(Extracted data entries)
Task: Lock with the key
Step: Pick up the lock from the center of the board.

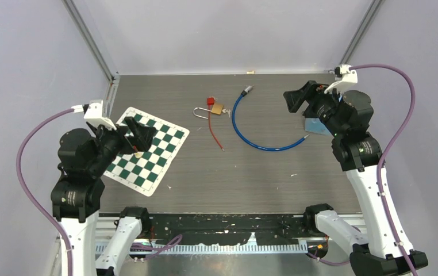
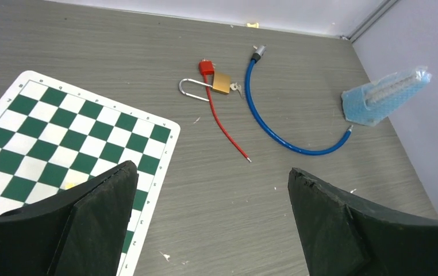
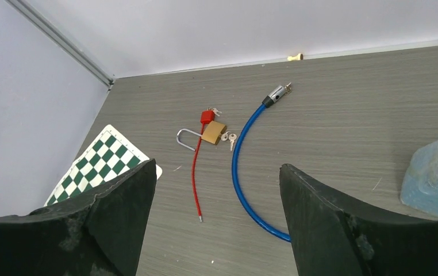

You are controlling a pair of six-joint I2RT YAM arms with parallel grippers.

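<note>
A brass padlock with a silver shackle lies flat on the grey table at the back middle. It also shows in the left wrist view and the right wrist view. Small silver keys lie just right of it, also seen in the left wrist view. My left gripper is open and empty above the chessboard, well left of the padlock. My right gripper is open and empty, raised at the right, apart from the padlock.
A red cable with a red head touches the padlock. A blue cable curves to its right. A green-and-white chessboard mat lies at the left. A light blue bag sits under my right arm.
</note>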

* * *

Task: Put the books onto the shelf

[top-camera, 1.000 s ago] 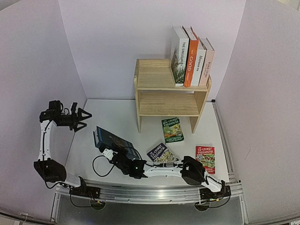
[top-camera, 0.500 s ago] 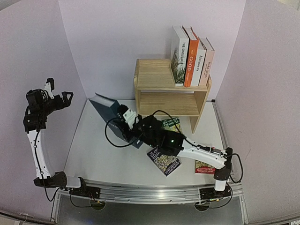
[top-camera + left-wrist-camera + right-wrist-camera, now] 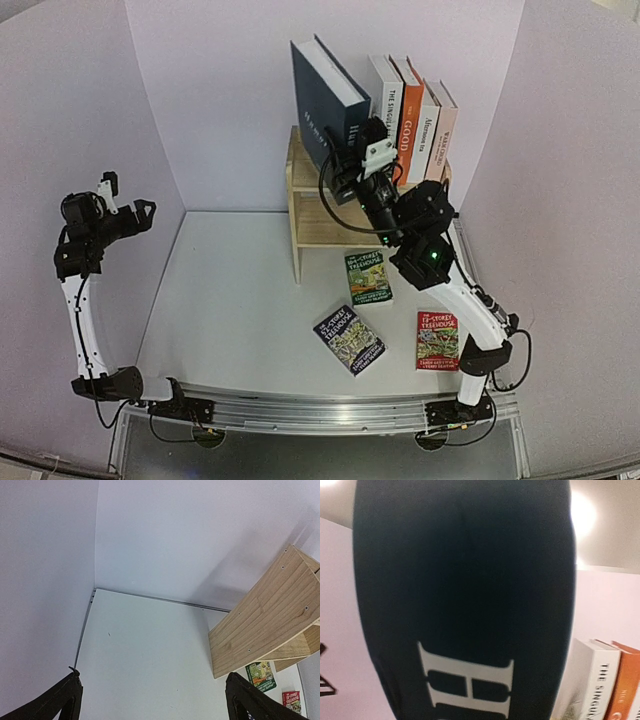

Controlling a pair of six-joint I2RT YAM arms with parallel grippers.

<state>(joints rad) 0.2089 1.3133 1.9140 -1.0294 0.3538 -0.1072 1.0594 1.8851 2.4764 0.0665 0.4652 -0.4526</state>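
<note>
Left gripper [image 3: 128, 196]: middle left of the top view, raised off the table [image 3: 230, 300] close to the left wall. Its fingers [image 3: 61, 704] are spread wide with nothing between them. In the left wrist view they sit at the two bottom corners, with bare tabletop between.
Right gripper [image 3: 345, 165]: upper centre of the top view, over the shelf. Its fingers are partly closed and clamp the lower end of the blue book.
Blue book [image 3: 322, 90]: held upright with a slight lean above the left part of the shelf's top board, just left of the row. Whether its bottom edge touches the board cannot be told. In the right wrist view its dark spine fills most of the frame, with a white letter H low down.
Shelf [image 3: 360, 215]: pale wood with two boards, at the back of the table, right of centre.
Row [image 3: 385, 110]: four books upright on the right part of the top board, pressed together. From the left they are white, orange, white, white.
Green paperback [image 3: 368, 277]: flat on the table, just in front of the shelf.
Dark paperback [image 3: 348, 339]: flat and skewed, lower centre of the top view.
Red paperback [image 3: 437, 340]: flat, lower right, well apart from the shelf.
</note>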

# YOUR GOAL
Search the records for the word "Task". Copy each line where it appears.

# ANSWER TO THIS PROBLEM
Task: Lock with the key
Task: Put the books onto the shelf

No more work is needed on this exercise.